● WORK INSTRUCTIONS
Among the entries, find each line that includes the string "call" and list it.

● EXTRACTED RECORDS
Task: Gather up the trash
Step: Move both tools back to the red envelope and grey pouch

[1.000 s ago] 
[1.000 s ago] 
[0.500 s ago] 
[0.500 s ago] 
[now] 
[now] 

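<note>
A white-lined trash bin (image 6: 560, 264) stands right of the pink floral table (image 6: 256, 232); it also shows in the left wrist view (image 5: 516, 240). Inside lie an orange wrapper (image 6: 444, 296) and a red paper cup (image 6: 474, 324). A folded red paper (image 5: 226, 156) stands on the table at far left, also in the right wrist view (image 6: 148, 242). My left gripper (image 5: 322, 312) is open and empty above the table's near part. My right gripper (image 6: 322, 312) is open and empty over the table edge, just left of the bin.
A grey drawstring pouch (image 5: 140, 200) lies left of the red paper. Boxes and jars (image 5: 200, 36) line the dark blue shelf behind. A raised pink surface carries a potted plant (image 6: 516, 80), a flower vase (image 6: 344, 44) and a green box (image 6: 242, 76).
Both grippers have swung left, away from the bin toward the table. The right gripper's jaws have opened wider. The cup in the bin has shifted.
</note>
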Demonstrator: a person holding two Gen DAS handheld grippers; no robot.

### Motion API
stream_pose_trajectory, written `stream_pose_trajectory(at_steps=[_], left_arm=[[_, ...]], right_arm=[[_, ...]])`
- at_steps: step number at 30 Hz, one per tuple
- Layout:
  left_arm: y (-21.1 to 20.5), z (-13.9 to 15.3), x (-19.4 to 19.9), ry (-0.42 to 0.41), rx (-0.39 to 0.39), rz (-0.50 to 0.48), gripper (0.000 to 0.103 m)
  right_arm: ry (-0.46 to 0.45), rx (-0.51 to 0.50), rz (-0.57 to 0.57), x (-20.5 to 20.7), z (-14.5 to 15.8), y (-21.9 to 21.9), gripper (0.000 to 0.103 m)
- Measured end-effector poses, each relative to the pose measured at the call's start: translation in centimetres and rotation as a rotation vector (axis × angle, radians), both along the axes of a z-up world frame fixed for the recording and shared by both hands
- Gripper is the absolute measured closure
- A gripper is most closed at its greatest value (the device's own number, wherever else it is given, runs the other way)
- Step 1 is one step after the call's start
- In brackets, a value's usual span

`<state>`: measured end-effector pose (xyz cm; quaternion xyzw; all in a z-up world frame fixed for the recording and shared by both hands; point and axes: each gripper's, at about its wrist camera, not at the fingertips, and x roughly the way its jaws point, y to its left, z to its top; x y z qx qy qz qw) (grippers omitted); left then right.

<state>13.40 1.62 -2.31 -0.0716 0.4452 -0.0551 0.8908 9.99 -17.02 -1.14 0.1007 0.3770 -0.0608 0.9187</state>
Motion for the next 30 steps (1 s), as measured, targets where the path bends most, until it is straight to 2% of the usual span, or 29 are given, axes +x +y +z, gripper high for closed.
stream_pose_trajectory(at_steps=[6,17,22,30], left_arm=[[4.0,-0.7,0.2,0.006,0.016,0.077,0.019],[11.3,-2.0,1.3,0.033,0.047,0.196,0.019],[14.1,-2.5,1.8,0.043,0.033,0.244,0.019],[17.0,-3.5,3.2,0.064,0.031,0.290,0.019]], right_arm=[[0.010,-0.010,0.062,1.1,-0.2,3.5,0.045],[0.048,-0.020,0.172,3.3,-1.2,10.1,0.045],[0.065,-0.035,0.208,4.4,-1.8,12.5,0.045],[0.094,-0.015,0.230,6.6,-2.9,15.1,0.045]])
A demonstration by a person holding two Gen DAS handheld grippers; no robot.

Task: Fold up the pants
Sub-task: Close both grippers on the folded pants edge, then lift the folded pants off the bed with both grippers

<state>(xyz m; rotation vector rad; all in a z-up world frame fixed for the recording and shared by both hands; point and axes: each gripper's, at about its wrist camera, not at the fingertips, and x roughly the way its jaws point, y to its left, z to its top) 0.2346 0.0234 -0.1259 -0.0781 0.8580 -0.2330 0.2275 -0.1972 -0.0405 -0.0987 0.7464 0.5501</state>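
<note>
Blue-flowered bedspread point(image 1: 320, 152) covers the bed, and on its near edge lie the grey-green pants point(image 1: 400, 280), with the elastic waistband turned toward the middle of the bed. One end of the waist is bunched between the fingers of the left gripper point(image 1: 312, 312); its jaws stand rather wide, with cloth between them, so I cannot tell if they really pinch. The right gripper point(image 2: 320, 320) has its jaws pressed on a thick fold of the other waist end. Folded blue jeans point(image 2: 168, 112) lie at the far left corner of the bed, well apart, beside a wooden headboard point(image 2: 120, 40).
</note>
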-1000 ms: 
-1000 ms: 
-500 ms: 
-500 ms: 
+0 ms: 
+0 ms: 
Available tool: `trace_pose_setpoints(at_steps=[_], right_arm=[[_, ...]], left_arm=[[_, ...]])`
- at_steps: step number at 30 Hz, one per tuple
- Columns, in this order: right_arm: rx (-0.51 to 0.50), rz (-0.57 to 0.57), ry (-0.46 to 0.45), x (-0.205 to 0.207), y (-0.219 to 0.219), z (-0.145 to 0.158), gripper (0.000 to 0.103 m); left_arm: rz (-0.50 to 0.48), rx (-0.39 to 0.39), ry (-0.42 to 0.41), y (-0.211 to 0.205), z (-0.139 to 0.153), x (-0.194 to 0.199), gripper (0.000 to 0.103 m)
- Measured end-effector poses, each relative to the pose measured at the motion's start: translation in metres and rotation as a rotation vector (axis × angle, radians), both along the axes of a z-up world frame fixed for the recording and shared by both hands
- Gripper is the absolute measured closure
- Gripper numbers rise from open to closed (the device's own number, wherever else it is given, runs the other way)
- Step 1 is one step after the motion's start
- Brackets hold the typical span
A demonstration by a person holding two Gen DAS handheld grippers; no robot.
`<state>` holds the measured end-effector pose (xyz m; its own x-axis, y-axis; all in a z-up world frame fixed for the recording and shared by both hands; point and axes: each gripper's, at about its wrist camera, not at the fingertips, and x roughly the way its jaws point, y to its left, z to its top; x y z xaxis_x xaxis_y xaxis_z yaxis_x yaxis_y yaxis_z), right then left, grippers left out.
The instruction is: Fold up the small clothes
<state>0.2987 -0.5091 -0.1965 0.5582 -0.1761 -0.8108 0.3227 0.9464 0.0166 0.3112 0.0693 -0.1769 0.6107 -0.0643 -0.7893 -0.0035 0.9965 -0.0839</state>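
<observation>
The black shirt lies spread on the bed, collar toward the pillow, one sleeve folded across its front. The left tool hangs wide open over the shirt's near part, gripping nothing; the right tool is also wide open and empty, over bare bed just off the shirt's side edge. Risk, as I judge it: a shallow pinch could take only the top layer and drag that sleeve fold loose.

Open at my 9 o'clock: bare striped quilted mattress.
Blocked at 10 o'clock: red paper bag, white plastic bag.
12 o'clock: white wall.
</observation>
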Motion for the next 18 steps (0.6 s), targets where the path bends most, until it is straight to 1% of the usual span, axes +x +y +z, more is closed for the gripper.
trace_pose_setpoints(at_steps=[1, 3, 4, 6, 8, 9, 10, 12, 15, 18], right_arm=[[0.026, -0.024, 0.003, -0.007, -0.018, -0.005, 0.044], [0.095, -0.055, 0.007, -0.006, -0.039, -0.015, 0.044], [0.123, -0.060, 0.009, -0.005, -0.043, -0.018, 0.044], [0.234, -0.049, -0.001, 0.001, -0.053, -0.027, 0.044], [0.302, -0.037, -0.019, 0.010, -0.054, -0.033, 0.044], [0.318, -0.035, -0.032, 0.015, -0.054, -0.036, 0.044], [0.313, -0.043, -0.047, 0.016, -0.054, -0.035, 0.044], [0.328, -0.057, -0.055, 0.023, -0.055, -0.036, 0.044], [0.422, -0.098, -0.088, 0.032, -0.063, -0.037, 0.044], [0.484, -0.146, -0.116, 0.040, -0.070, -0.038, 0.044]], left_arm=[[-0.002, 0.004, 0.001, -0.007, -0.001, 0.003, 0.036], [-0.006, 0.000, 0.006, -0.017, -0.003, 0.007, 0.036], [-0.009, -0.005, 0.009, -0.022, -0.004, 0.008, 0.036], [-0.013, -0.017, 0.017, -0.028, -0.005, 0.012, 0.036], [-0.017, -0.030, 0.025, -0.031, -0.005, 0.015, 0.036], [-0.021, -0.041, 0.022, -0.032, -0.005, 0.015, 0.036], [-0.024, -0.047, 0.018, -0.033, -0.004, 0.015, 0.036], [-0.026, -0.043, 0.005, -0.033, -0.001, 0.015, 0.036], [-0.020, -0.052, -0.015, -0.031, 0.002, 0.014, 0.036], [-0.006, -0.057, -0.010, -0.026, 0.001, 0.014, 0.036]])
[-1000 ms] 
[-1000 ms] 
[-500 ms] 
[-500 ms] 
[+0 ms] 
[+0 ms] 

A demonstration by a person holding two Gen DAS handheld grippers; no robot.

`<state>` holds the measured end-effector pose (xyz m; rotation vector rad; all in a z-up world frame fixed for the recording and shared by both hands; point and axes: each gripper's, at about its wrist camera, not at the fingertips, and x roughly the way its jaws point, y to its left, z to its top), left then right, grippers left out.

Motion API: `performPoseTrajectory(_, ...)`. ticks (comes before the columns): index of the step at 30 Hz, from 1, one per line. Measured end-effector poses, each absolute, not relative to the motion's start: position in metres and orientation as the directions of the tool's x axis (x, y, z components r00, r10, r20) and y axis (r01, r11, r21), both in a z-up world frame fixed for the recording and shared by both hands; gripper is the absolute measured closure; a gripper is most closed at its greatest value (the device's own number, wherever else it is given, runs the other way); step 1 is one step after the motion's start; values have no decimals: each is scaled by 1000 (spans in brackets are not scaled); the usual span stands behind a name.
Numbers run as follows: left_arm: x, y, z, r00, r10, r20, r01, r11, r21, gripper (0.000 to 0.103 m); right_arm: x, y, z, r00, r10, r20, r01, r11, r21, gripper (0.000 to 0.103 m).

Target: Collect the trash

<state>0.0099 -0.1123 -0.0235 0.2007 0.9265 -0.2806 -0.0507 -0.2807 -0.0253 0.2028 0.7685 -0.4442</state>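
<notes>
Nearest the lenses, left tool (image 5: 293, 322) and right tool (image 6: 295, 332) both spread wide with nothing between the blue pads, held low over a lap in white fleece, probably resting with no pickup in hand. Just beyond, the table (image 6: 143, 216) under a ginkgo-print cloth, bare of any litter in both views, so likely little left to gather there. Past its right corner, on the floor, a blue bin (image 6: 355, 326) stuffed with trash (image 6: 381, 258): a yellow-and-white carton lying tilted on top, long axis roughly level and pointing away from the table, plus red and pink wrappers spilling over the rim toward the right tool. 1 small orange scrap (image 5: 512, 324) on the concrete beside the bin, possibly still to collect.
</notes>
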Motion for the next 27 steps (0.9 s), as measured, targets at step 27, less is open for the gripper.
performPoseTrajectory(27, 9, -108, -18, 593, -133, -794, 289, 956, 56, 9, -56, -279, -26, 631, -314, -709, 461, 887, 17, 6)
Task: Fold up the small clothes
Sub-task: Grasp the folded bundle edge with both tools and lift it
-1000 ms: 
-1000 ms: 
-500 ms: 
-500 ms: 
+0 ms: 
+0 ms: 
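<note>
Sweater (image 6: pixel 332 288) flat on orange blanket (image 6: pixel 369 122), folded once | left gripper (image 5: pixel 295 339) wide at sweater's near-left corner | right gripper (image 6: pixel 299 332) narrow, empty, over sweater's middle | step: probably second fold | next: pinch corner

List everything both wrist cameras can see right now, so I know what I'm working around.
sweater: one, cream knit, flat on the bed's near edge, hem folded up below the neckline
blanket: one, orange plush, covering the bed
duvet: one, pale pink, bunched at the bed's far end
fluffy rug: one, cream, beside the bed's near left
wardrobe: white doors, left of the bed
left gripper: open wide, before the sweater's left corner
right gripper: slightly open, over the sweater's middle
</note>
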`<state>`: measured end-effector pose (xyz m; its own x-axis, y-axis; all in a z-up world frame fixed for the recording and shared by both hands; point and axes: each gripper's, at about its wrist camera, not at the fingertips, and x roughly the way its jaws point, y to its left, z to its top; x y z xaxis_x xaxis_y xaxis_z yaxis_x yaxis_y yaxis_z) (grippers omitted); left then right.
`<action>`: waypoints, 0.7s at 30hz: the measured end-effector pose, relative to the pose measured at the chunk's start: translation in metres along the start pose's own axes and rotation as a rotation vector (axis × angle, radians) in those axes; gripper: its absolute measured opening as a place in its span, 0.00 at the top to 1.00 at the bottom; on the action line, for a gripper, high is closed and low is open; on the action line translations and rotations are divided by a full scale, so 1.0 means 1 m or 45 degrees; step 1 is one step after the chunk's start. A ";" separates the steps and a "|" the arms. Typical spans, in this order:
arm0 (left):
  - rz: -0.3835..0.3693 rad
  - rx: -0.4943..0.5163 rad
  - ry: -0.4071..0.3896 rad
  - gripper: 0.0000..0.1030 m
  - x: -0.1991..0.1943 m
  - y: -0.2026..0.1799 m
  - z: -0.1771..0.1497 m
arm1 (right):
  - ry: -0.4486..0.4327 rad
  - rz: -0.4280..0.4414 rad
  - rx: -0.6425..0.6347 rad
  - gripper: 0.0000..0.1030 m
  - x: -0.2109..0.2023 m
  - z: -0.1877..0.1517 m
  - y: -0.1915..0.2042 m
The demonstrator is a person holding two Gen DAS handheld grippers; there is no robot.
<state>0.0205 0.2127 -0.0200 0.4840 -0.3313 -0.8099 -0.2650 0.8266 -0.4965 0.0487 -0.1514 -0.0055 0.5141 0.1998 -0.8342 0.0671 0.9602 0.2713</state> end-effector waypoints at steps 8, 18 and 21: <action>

● SOLUTION TO THIS PROBLEM
- Measured end-effector poses, each relative to the pose measured at the call's start: translation in centimetres and rotation as a rotation vector (axis × angle, radians), both along the axes of a z-up world frame fixed for the recording and shared by both hands
- Step 1 is one step after the call's start

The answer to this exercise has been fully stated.